TASK PROMPT => Give the listing again word for word. Leave every image out.

══ SUPPLIED MATERIAL

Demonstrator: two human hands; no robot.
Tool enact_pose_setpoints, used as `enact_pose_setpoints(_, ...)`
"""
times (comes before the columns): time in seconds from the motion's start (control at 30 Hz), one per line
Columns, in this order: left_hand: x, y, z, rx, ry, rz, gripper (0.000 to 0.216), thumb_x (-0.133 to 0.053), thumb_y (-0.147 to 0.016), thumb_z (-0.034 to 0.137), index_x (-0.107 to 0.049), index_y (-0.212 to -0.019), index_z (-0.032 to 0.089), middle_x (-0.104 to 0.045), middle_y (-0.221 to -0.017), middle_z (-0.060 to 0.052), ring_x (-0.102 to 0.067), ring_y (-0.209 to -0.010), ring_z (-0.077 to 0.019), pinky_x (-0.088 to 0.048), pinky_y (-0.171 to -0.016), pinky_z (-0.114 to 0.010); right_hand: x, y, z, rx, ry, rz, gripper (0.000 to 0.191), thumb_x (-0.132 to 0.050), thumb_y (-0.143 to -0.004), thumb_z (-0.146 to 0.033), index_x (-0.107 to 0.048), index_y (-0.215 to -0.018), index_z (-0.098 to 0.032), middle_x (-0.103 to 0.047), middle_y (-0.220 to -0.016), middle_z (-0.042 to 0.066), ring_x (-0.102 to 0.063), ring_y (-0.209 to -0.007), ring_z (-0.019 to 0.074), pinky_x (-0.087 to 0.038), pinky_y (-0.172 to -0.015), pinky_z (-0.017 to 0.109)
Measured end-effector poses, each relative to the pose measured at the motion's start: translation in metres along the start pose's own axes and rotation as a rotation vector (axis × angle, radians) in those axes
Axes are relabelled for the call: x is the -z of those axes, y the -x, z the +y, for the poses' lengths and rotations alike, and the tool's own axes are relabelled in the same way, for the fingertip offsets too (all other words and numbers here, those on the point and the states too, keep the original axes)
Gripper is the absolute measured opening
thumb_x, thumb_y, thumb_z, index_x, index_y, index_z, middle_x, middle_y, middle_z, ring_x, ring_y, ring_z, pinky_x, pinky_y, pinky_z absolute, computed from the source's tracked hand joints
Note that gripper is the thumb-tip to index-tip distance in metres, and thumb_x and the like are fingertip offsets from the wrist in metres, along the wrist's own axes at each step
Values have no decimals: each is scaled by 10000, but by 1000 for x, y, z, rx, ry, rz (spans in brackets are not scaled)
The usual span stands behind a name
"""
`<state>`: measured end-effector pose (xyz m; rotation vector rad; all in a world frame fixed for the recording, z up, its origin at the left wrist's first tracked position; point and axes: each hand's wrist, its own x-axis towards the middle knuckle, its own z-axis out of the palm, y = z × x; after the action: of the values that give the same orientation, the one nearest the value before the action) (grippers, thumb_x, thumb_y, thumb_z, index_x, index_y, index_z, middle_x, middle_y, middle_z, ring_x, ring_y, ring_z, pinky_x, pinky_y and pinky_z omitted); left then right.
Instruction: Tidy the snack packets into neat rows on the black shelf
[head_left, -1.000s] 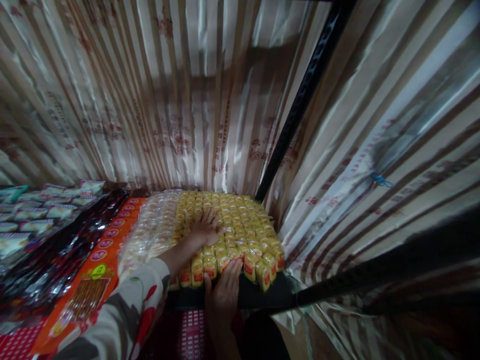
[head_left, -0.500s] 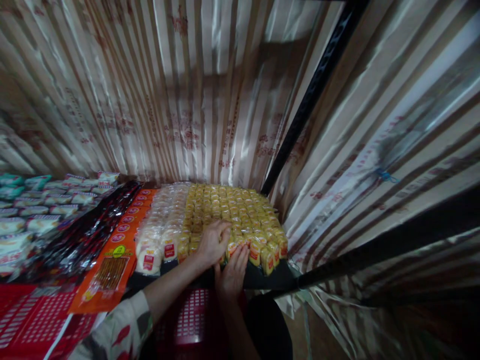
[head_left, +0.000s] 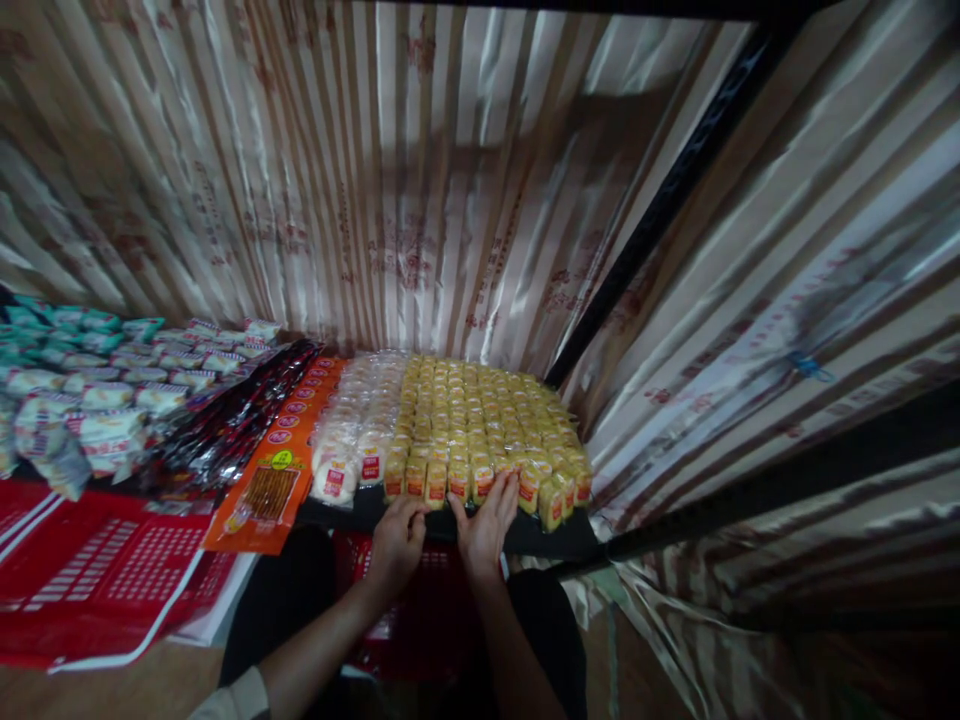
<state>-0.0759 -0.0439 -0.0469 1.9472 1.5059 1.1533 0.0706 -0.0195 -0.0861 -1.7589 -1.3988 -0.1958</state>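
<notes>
Rows of small yellow snack cakes in clear wrappers (head_left: 480, 420) fill the right end of a dark shelf (head_left: 555, 538). My right hand (head_left: 486, 528) rests against their front row, thumb and fingers spread and stretched out. Just to its left, my left hand (head_left: 396, 545) has its fingers curled together by the front of the same row; whether anything is inside them is hidden. Pale round cakes in clear wrappers (head_left: 335, 475) stand left of the yellow ones.
Left along the shelf lie an orange snack packet (head_left: 262, 490), dark shiny packets (head_left: 232, 430) and white-and-green packets (head_left: 112, 395). Red plastic baskets (head_left: 97, 575) sit below. A black post (head_left: 652, 210) rises behind, before striped sheeting (head_left: 420, 180).
My left hand has drawn back from on top of the yellow cakes to their front edge, its fingers curled. My right hand has spread its thumb from its fingers. The view has shifted.
</notes>
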Motion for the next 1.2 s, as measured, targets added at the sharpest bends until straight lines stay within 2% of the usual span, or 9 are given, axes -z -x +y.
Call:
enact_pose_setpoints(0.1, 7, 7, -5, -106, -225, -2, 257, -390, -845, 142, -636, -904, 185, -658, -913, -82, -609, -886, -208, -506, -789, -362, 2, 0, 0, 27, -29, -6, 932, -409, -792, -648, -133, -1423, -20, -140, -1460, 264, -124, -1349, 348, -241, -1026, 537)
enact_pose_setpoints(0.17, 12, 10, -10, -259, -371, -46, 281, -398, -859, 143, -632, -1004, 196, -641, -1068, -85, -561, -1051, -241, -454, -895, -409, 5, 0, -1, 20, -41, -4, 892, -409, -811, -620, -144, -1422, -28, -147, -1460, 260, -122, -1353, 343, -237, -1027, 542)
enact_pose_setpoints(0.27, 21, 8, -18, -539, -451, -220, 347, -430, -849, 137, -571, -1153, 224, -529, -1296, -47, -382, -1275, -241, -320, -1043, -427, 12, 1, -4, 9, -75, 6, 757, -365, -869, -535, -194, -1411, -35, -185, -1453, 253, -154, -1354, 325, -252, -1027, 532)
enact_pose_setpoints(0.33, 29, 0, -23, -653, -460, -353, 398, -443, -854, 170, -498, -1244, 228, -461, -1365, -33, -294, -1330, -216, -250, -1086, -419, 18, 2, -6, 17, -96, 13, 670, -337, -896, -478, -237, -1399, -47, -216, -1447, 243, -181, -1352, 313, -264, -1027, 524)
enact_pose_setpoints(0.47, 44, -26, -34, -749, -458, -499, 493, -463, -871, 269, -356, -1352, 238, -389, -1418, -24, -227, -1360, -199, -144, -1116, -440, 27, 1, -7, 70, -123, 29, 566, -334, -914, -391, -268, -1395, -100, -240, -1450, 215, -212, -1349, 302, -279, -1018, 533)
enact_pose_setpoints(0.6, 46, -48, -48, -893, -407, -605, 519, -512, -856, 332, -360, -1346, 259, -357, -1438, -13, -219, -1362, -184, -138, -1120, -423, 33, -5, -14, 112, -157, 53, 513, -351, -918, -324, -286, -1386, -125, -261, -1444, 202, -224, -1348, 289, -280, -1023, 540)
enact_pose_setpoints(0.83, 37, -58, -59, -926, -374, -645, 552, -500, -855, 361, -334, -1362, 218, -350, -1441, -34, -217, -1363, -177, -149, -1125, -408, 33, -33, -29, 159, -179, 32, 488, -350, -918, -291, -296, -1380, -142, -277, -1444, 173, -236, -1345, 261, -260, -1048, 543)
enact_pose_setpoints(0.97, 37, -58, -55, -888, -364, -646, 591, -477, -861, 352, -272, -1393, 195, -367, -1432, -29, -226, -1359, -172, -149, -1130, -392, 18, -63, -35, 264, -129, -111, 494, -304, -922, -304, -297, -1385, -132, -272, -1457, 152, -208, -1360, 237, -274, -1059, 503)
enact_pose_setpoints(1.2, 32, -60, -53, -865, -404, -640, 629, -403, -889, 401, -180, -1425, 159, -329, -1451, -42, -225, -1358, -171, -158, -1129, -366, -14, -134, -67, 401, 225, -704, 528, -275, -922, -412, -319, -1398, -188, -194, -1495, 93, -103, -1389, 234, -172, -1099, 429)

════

RESPONSE TO THIS TASK =>
Demonstrator: two human hands; no robot.
Tool enact_pose_setpoints, used as `enact_pose_setpoints(_, ...)`
"""
times (comes before the columns): time in seconds from the motion's start (control at 30 Hz), one per line
Columns, in this order: left_hand: x, y, z, rx, ry, rz, gripper (0.000 to 0.216), thumb_x (-0.133 to 0.053), thumb_y (-0.147 to 0.016), thumb_z (-0.034 to 0.137), index_x (-0.107 to 0.049), index_y (-0.212 to -0.019), index_z (-0.032 to 0.089), middle_x (-0.104 to 0.045), middle_y (-0.221 to -0.017), middle_z (-0.060 to 0.052), ring_x (-0.102 to 0.067), ring_y (-0.209 to -0.010), ring_z (-0.077 to 0.019), pinky_x (-0.088 to 0.048), pinky_y (-0.171 to -0.016), pinky_z (-0.114 to 0.010); right_hand: x, y, z, rx, ry, rz, gripper (0.000 to 0.191), thumb_x (-0.132 to 0.050), thumb_y (-0.143 to -0.004), thumb_z (-0.146 to 0.033), index_x (-0.107 to 0.048), index_y (-0.215 to -0.018), index_z (-0.098 to 0.032), middle_x (-0.103 to 0.047), middle_y (-0.220 to -0.016), middle_z (-0.042 to 0.066), ring_x (-0.102 to 0.063), ring_y (-0.209 to -0.007), ring_z (-0.019 to 0.074), pinky_x (-0.087 to 0.038), pinky_y (-0.172 to -0.015), pinky_z (-0.017 to 0.109)
Measured end-effector poses, each relative to the pose measured at the motion's start: translation in metres along the start pose's own axes and rotation as a rotation vector (axis × angle, radians) in those axes
Axes are relabelled for the call: x is the -z of those axes, y the -x, z the +y, for the poses' lengths and rotations alike, and the tool's own axes are relabelled in the same way, for the fingertip offsets too (all other words and numbers here, those on the point and the states too, keep the original axes)
Gripper is the absolute measured opening
thumb_x, thumb_y, thumb_z, index_x, index_y, index_z, middle_x, middle_y, middle_z, ring_x, ring_y, ring_z, pinky_x, pinky_y, pinky_z absolute, computed from the source's tracked hand joints
Note that gripper is the thumb-tip to index-tip distance in metres, and thumb_x and the like are fingertip offsets from the wrist in metres, along the wrist's own axes at each step
Values have no decimals: each is scaled by 10000, but by 1000 for x, y, z, rx, ry, rz (spans in brackets are not scaled)
The usual span stands behind a name
"""
`<state>`: measured end-effector pose (xyz m; rotation vector rad; all in a world frame fixed for the recording, z up, its origin at the left wrist's first tracked position; point and axes: each hand's wrist, its own x-axis towards the middle knuckle, its own z-axis out of the palm, y = z × x; after the action: of the values that give the same orientation, the one nearest the value before the action) (grippers, thumb_x, thumb_y, thumb_z, index_x, index_y, index_z, middle_x, middle_y, middle_z, ring_x, ring_y, ring_z, pinky_x, pinky_y and pinky_z omitted); left then right.
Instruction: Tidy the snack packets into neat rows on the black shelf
[head_left, -1.000s] 
[head_left, -0.500s] 
[head_left, +0.000s] 
<state>-0.0759 -0.0439 -0.0469 1.9472 1.5059 1.1533 0.0706 -0.0195 -0.0861 -1.7589 -1.3988 -0.1958</state>
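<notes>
Rows of small yellow snack cakes in clear wrappers (head_left: 480, 420) fill the right end of a dark shelf (head_left: 555, 538). My right hand (head_left: 486, 528) rests against their front row, thumb and fingers spread and stretched out. Just to its left, my left hand (head_left: 396, 545) has its fingers curled together by the front of the same row; whether anything is inside them is hidden. Pale round cakes in clear wrappers (head_left: 335, 475) stand left of the yellow ones.
Left along the shelf lie an orange snack packet (head_left: 262, 490), dark shiny packets (head_left: 232, 430) and white-and-green packets (head_left: 112, 395). Red plastic baskets (head_left: 97, 575) sit below. A black post (head_left: 652, 210) rises behind, before striped sheeting (head_left: 420, 180).
My left hand has drawn back from on top of the yellow cakes to their front edge, its fingers curled. My right hand has spread its thumb from its fingers. The view has shifted.
</notes>
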Motion for the next 1.2 s, as measured, targets added at the sharpest bends until straight lines stay within 2% of the usual span, or 9 are given, axes -z -x +y.
Call:
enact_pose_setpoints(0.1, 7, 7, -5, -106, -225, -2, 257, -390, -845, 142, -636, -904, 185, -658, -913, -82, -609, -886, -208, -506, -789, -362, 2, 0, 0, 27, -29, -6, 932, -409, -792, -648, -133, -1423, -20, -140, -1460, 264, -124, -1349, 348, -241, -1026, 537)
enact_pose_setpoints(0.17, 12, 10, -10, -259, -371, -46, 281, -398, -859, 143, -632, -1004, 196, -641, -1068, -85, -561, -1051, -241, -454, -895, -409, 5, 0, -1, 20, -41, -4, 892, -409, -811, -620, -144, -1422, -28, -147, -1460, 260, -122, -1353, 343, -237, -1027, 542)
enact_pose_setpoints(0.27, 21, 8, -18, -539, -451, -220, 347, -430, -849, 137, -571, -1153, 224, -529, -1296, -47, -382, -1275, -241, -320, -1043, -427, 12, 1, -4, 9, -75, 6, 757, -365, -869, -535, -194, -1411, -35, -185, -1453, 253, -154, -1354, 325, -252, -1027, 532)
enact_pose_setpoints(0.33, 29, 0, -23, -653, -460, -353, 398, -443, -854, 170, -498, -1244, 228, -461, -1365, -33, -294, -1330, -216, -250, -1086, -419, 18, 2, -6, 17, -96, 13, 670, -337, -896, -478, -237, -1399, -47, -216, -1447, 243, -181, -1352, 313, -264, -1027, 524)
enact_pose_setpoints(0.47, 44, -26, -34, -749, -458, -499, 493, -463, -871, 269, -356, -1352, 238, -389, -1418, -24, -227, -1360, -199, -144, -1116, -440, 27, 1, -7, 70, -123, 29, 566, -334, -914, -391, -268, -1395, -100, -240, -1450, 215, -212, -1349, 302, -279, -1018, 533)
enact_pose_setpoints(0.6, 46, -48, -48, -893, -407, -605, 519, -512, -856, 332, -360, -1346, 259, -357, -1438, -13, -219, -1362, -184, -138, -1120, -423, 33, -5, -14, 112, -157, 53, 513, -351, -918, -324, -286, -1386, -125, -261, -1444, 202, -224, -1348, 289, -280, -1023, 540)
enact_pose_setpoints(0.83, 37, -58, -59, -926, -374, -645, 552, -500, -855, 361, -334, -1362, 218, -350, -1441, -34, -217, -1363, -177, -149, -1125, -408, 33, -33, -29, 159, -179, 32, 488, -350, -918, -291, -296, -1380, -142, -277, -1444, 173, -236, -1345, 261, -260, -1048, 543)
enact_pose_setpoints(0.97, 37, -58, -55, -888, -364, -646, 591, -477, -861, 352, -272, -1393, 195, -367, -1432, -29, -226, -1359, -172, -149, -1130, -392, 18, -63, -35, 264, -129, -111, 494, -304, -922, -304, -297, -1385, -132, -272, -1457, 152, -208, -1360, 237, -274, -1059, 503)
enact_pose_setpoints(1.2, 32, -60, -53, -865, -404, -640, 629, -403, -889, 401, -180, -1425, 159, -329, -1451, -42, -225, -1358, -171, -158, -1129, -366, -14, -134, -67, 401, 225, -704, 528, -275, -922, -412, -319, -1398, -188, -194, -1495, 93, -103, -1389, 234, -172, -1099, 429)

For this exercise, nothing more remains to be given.